Scott wyrwał się jakby z jakiegoś transu spoglądając na mnie jakbym urwał się z księżyca a na sobie miałbym sukienkę w różowe kwiatki a następnie kiwnął głową robiąc mi miejsce.
- Czemu nie siedzisz z Bradem?

- Brad chce usiąść z Liamem żeby go wypytać o kilka rzeczy. Słyszałeś chyba o tym że ostatnio się pokłóciliśmy tak jakby, co nie?

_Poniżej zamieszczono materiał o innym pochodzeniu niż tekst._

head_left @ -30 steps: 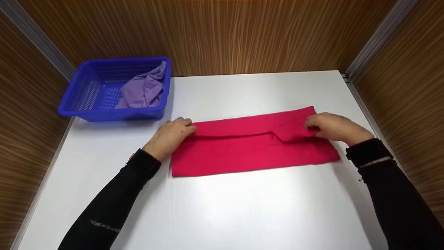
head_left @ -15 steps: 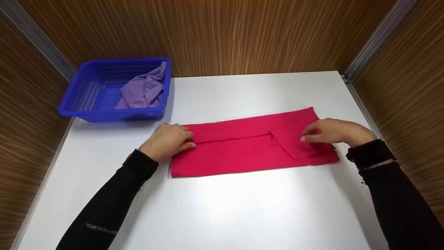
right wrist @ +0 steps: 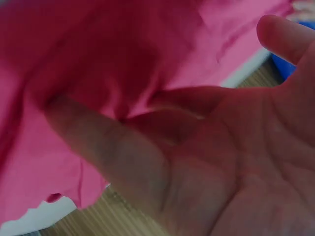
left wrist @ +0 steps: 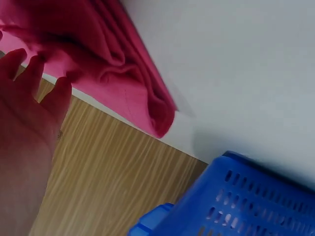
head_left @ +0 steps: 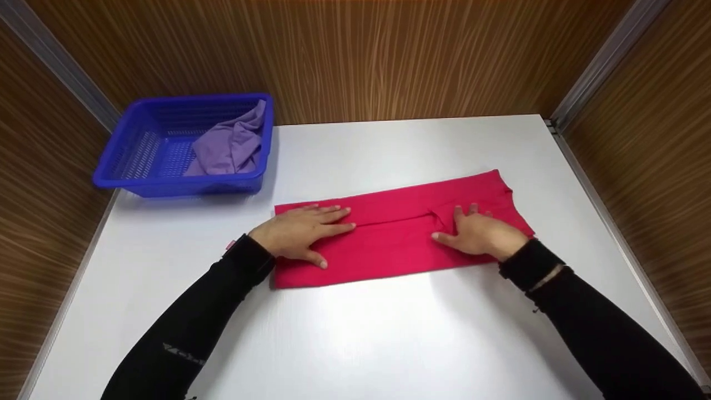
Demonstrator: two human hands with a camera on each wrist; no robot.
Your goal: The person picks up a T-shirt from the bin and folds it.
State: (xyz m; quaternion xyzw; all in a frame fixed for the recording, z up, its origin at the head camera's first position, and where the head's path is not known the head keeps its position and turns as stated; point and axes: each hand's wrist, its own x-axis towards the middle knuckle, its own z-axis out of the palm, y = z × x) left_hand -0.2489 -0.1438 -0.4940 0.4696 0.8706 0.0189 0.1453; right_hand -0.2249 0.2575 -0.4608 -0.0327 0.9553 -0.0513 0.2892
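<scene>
A crimson-pink cloth garment (head_left: 389, 244) lies folded into a long strip on the white table, with a fold line along its middle and a small crease near the right part. My left hand (head_left: 303, 232) rests on its left end, fingers spread and straight. On the right part my right hand (head_left: 480, 232) presses down with spread fingers. Layered folds of the garment (left wrist: 123, 73) show at one end in the left wrist view. In the right wrist view, fingertips (right wrist: 69, 110) touch the pink fabric (right wrist: 123, 54), which dents under them.
At the back left stands a blue plastic basket (head_left: 186, 180) with slotted walls. A crumpled lilac cloth (head_left: 225, 147) lies inside it. Wood-grain panels (head_left: 400, 61) border the white table (head_left: 389, 333) at the back and sides.
The right hand let go of the fabric's upper layer, which now lies flat, and moved left onto it. My left hand moved right and spread its fingers over the left end.
</scene>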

McCall'owi nie dane było odpowiedzieć bo w tym właśnie momencie odezwał się ten mafioso:
- Jestem Jeff Deegans (Nazwisko na potrzeby ff, więc nie ma ono nic wspólnego z książkami Kati dop.autorki) ale jestem za tym abyście zwracali się do mnie po prostu Jeff.-
Wszyscy zdziwieni kiwnęli głowami.
- Będę pomocnikiem pana Jensena w przygotowaniach do sztuki którą będziecie odgrywać. Domyślam się że macie już ustalonych głównych aktorów bądź aktorki.

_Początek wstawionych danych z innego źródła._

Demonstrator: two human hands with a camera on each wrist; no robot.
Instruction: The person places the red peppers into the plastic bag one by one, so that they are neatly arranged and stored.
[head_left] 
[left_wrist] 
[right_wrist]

Szczurowaty rozejrzał się spanikowany po klasie jakby nie wiedząc kogo wybrać.
- Owszem. Thomas Sangster zagra Julię a Dylan O'brien- Romea.

Poczułem jak moje serce zamiera i po chwili upada na ziemię załamane. Po chwili jednak podniosło się jakby znalazło w sobie resztkę sił witalnych i woli przetrwania a następnie zaczęło bić w zawrotnym tępie.Przez moją twarz przez te kilkanaście sekund przewinęło się setki różnych min. Szok, zamarcie, załamanie.
Z drugiej strony klasy zaś, Dylan, z którego obecności nie zdawałem sobie sprawy awanturuje się i kłóci. Dołączyłbym do niego bardzo chętnie ale jedyne o czym teraz marzyłem to schowanie się do szafy.

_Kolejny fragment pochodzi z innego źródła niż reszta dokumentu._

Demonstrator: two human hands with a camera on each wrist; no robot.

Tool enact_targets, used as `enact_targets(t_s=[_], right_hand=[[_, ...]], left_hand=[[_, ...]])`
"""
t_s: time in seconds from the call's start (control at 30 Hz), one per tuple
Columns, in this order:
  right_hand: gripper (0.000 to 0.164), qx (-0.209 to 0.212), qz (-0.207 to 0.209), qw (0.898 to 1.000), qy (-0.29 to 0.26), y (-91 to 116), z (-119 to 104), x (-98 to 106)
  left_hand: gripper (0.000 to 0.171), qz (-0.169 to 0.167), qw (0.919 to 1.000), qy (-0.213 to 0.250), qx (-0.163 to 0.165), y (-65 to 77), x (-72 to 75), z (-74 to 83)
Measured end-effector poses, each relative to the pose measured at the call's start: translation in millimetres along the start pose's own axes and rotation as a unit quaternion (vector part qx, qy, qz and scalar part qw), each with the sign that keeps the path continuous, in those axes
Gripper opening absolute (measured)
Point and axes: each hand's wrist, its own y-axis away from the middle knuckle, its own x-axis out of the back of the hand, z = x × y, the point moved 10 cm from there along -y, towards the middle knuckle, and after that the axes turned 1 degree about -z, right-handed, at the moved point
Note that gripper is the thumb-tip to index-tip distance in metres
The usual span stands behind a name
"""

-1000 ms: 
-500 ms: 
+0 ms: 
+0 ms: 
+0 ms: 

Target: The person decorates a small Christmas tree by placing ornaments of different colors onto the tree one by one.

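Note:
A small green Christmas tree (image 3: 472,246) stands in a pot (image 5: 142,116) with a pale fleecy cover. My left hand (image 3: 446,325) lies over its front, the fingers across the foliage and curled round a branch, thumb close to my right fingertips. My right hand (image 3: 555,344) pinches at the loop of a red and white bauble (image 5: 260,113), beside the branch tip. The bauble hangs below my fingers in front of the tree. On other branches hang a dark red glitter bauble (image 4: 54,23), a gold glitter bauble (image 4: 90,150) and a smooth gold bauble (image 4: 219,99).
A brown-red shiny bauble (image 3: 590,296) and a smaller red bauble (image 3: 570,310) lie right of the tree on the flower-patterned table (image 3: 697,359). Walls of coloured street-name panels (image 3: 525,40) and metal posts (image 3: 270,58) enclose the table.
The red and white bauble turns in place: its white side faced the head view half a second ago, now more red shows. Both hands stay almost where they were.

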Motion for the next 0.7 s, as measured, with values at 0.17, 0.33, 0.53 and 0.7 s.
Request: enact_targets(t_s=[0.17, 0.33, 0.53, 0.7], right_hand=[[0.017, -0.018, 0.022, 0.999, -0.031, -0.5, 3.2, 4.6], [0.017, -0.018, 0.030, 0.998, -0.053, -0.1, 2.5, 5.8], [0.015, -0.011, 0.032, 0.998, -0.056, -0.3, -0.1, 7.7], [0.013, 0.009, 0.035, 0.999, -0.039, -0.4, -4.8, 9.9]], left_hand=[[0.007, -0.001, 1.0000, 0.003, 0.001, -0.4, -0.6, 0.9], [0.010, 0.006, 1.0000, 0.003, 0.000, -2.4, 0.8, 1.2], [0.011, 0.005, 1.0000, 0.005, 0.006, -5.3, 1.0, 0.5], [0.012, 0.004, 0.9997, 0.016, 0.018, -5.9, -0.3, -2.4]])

Scott spojrzał na mnie ze współczuciem klepiąc mnie po plecach, usiłując pocieszyć a Brad zerwał się z ławki obok klękając obok mnie.
- Hej, Tom spójrz na mnie.-Podniosłem wzrok. - Przeżyjesz to i do tego pocałujesz się z ciachem, powinieneś się cieszyć.-Brad starał się obrócić wszystko w żart jednak mi nie było do śmiechu.

Liam spoglądał na mnie zmieszany nie wiedząc co zrobić. W końcu posłał mi mały uśmiech i odwrócił się.

Dlaczego wszystko ciągle przydarza się mi?

NOTKA:
Jedyne słowo które mi teraz przychodzi do głowy to przepraszam. Tak was cholernie przepraszam za tak długi brak rozdziału. Ostatni miesiąc był dla mnie katorgą.
Weny: zero
Sił witalnych: zero
I jak tu żyć?

Dzisiaj przychodzę do was z krótkim rozdziałem bo nic więcej nie jest niestety w stanie napisać, przepraszam.